**WHAT TO WORK ON:** Print the data in full, exactly as it reads.

━━━━━━━━

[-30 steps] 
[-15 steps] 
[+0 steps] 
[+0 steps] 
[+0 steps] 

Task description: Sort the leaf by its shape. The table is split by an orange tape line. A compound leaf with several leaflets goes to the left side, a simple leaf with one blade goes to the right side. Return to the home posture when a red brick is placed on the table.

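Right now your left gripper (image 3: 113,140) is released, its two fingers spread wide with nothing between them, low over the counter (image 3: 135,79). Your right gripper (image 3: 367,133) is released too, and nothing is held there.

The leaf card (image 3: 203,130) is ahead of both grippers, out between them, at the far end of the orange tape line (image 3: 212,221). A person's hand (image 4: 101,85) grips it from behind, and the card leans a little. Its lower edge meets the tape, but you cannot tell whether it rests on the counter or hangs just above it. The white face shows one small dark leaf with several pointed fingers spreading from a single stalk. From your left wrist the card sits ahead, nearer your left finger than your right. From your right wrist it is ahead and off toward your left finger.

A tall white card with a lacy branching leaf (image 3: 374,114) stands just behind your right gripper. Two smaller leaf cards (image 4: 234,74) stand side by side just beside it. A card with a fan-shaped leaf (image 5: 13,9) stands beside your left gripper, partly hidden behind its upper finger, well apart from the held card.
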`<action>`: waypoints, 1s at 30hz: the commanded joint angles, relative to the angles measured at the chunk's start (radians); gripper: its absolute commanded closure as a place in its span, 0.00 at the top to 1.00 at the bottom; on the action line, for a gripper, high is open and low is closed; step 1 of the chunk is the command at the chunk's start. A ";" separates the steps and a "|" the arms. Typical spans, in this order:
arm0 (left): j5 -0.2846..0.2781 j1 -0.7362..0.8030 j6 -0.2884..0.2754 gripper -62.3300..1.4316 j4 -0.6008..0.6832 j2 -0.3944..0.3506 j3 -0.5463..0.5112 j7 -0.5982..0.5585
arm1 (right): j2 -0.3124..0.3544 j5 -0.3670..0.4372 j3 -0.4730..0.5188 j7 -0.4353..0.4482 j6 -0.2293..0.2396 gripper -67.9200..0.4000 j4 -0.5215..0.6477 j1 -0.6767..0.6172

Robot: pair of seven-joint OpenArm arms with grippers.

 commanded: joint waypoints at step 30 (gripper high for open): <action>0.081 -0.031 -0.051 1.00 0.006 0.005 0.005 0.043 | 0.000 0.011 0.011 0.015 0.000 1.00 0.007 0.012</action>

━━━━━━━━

**WRITTEN SOLUTION:**
[-30 steps] 
[-15 steps] 
[+0 steps] 
[+0 steps] 
[+0 steps] 

Task description: Sort the leaf by its shape. The table is split by an orange tape line. A compound leaf with several leaflets goes to the left side, a simple leaf with one blade goes to the right side. Return to the home posture when a red brick is placed on the table.

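Right now your left gripper (image 3: 113,140) is released, its two fingers spread wide with nothing between them, low over the counter (image 3: 135,79). Your right gripper (image 3: 367,133) is released too, and nothing is held there.

The leaf card (image 3: 203,130) is ahead of both grippers, out between them, at the far end of the orange tape line (image 3: 212,221). A person's hand (image 4: 101,85) grips it from behind, and the card leans a little. Its lower edge meets the tape, but you cannot tell whether it rests on the counter or hangs just above it. The white face shows one small dark leaf with several pointed fingers spreading from a single stalk. From your left wrist the card sits ahead, nearer your left finger than your right. From your right wrist it is ahead and off toward your left finger.

A tall white card with a lacy branching leaf (image 3: 374,114) stands just behind your right gripper. Two smaller leaf cards (image 4: 234,74) stand side by side just beside it. A card with a fan-shaped leaf (image 5: 13,9) stands beside your left gripper, partly hidden behind its upper finger, well apart from the held card.
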`<action>`: waypoints, 1s at 30hz: the commanded joint angles, relative to the angles measured at the chunk's start (radians); gripper: its absolute commanded closure as a place in its span, 0.00 at the top to 1.00 at the bottom; on the action line, for a gripper, high is open and low is closed; step 1 of the chunk is the command at the chunk's start. A ";" separates the steps and a "|" the arms. Typical spans, in this order:
arm0 (left): j5 -0.2846..0.2781 j1 -0.7362..0.8030 j6 -0.2884..0.2754 gripper -62.3300..1.4316 j4 -0.6008..0.6832 j2 -0.3944..0.3506 j3 -0.5463..0.5112 j7 -0.5982..0.5585
arm1 (right): j2 -0.3124..0.3544 j5 -0.3670..0.4372 j3 -0.4730..0.5188 j7 -0.4353..0.4482 j6 -0.2293..0.2396 gripper -67.9200..0.4000 j4 -0.5215..0.6477 j1 -0.6767..0.6172

Robot: pair of seven-joint OpenArm arms with grippers.

 commanded: joint waypoints at step 30 (gripper high for open): <action>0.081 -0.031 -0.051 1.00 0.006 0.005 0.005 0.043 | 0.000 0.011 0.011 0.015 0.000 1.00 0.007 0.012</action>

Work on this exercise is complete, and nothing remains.